[Archive! - page 15

 
Mathemat:

Unlikely, but I could be wrong. Of course there is a nuclear reaction, but the fuel in a nuclear power plant is not weapons-grade plutonium... You need a much higher concentration of the fuel itself to make a chain reaction.

Chernobyl was a conventional explosion that blew out a lot of radioactive material. Something like a dirty bomb was created.


If it can't be cooled down, it (the fuel there is a lot of tonnes) won't be self-cleaned (all the excess will melt away) to a cannon state?

 

What a wonderful way to concentrate fuel Tantrik suggested... It's quick and doesn't require a lot of effort.

Do you have any idea how much f@cking it takes to make a kilogram of uranium-235 of about 70% purity? It takes several hundreds, if not thousands, of cycles on centrifuges alone (just to separate it from U-238)...

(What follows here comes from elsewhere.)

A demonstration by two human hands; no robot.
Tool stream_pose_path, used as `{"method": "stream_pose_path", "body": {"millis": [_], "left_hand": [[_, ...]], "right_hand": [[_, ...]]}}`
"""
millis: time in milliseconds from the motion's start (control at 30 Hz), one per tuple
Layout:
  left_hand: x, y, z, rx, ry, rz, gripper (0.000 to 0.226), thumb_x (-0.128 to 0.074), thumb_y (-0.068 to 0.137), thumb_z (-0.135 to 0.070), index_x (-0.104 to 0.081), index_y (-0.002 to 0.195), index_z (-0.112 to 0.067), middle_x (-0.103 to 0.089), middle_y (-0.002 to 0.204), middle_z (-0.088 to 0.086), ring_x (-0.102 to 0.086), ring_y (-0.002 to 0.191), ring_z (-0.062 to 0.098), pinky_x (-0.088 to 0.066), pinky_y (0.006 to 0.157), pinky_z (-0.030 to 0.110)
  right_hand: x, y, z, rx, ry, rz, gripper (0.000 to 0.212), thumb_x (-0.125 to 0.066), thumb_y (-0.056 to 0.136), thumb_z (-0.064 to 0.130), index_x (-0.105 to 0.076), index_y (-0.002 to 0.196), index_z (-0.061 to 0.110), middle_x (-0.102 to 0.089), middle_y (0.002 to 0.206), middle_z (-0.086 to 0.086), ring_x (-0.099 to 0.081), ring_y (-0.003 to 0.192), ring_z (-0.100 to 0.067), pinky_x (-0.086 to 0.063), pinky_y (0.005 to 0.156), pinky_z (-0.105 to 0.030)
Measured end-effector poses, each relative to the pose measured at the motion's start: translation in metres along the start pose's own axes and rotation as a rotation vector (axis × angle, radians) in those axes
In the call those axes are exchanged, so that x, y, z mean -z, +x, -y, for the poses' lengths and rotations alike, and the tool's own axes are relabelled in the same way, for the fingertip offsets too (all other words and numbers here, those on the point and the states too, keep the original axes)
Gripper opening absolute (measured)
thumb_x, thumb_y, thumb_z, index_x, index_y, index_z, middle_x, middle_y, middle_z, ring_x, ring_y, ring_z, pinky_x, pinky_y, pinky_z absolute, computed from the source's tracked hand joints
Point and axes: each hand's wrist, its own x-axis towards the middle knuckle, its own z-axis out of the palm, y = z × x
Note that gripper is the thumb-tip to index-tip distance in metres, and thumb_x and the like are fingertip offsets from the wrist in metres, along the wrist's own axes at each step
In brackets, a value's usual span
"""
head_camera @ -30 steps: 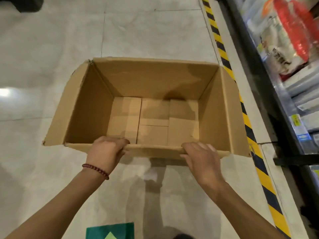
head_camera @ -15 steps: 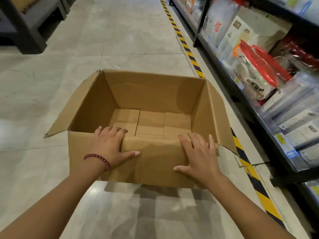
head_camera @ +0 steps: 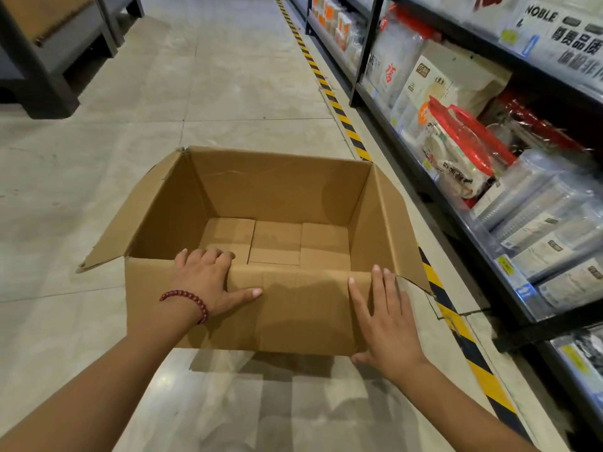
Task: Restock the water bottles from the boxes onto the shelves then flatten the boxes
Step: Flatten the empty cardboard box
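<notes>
An open brown cardboard box [head_camera: 287, 187] is in front of me, its inside showing only the folded bottom flaps. No water bottles show in it. My left hand [head_camera: 205, 278], with a red bead bracelet on the wrist, hooks its fingers over the rim of the near wall, thumb stretched along the outside. My right hand [head_camera: 388, 321] lies flat against the same wall near its right corner, fingers straight. The side flaps stick out left [head_camera: 130, 216] and right [head_camera: 398, 230].
Black store shelves [head_camera: 408, 151] packed with bagged and plastic-wrapped goods run along the right. A yellow-and-black floor stripe [head_camera: 346, 125] runs beside them, passing under the box's right flap. A dark stand [head_camera: 49, 60] sits at the far left on the tiled floor.
My view has lifted from looking straight down into the box to looking along the aisle. Both hands slid from the box's near rim onto its near wall; the right hand flattened.
</notes>
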Motion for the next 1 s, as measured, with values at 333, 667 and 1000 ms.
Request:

Plutonium is a different problem, but it's also a pain in the ass.

 
Mathemat:

What a wonderful way to concentrate fuel Tantrik suggested... It's quick and doesn't require a lot of effort.

Do you have any idea how much f@cking it takes to make a kilogram of uranium-235 of about 70% purity? It takes several hundred cycles on centrifuges alone (just to separate it from U-238)...

Plutonium is a different problem, but it's also a pain in the ass.

you are not an expert. what is the temperature?
 
Mathemat:

What a wonderful way to concentrate fuel Tantrik suggested... It's quick and you don't have to strain yourself...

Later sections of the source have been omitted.